Japanese educator and social worker

Hayashi Utako (林歌子) was a Japanese educator and social worker. As head of the Osaka branch of the Woman's Christian Temperance Union, she led campaigns against businesses serving alcohol in 1909, 1912, and 1916. She was also active in the international woman's peace movement.

== Early life ==
Hayashi was born in Ōno, Fukui, daughter of a samurai. She trained as a teacher and converted to Christianity in 1887, influenced by the preaching of Tokyo's Anglican bishop, Channing Moore Williams.

== Career ==

=== Schools ===
Hayashi taught at the Episcopal Girls' School of Tokyo as a young woman.
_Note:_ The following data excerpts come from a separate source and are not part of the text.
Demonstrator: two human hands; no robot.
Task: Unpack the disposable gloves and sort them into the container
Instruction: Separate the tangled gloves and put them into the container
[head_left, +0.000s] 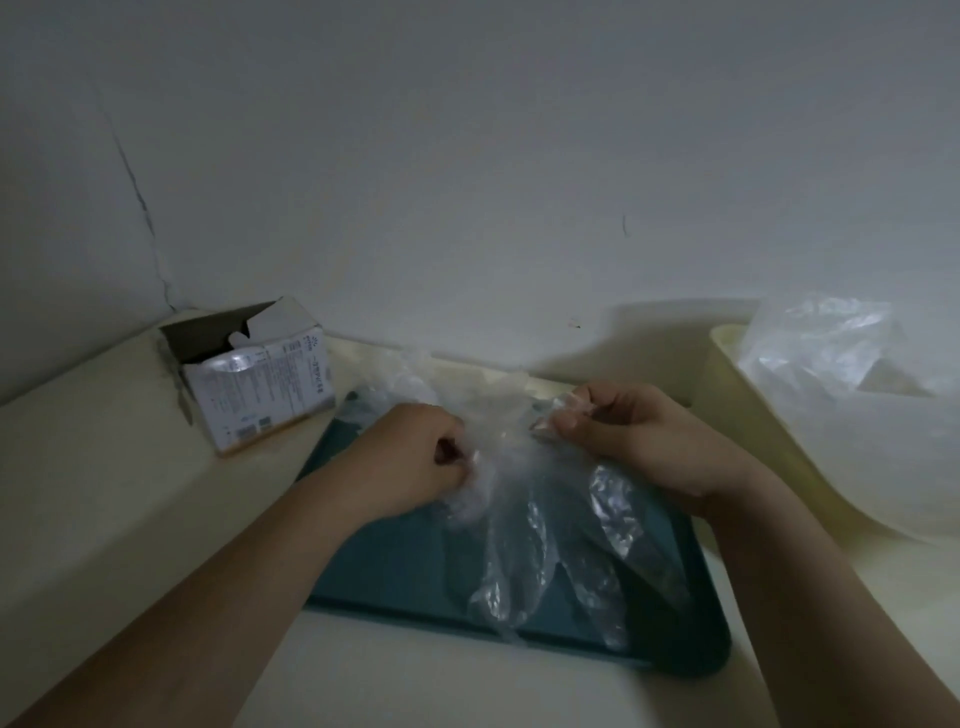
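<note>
Holding a clear plastic glove (524, 519) up by its cuff end, both hands over a teal tray (384, 566). Left hand (415, 457): fingers curled in, pinching bunched film at the cuff's left side. Right hand (618, 436): fingers curled, thumb and fingertips pinching the cuff's right corner.

The glove is spread between the two hands. Its long axis runs from far to near, with the cuff at the far end and the fingers pointing toward the person, splayed slightly right. The fingertips drape onto the tray near its near edge. Dim and blurry here, so it looks like one glove but could be two layered.

More loose clear gloves (400, 384) are heaped just behind the hands, at the tray's far edge by the wall.

A cream container (737, 415) stands just right of the tray. Crumpled clear gloves in it (826, 353) rise above the rim.

An open cardboard box (260, 379), flap up and printed side facing the person, sits on the cream counter (104, 493) near the tray's far left corner.
</note>
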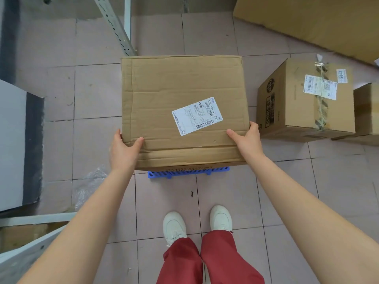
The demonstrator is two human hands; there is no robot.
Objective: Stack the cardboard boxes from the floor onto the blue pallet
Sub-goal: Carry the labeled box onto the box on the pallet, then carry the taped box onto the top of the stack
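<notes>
A large brown cardboard box (164, 95) with a white shipping label fills the middle of the head view. My left hand (124, 149) grips its near left corner, thumb on top. My right hand (247, 140) grips its near right corner the same way. Under the box's near edge, a strip of the blue pallet (188, 172) shows, with the printed edge of another box just above it. Most of the pallet is hidden by the box. A second taped cardboard box (295, 103) with labels stands on the floor to the right.
Another box (367, 111) sits at the far right edge, and a big cardboard sheet (317, 21) lies at the top right. A metal rack upright (114, 25) slants at the top, a grey and white panel (12, 144) stands left. My feet are on the pink floor tiles.
</notes>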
She also taught Japanese to foreign missionaries. She became head of the Osaka Hakuaisha Orphanage from 1896, famous for her self-sacrifice in supplying the children of the orphanage with food.

=== Temperance ===
Hayashi was president of the Osaka branch of the Woman's Christian Temperance Union (WCTU) from its founding in 1899. In 1907 she opened the Osaka Women's Home, to house working women in the city. She led campaigns against alcohol and prostitution in the Osaka's Sonezaki district in 1909, with further campaigns in 1912 and 1916. In 1922 she and Kubushiro Ochimi attended the World WCTU convention in Philadelphia, Pennsylvania. "Next to Mrs. Yajima, the greatest woman in the anti-vice movement is Miss Utako Hayashi," explained an American writer in 1923. Another American visitor called her the "Frances Willard of Japan."

=== Peace ===
Hayashi attended the fifth Conference on the Cause and Cure of War, held in Washington D.C. in January 1930, and the London Naval Conference the following month, in the delegation led by Yajima Kajiko. She and Tsuneko Gauntlett presented a petition to British prime minister Ramsay MacDonald, on behalf of the Women's Peace Association of Japan. "We must not only become mothers who care for our own children", she said, "but also become mothers who care for children of the world, wives, older and younger sisters. And we have to recognize that the second restoration must be carried out by women".

As late as 1945, she was listed as president of the Japan WCTU, and of the Japan Christian Women's League.

== Personal life ==
Hayashi was married and divorced when she was a young woman. Kanno Sugako described Hayashi as her "spiritual mother". Hayashi died in 1946, aged 81 years, at a care home in Osaka.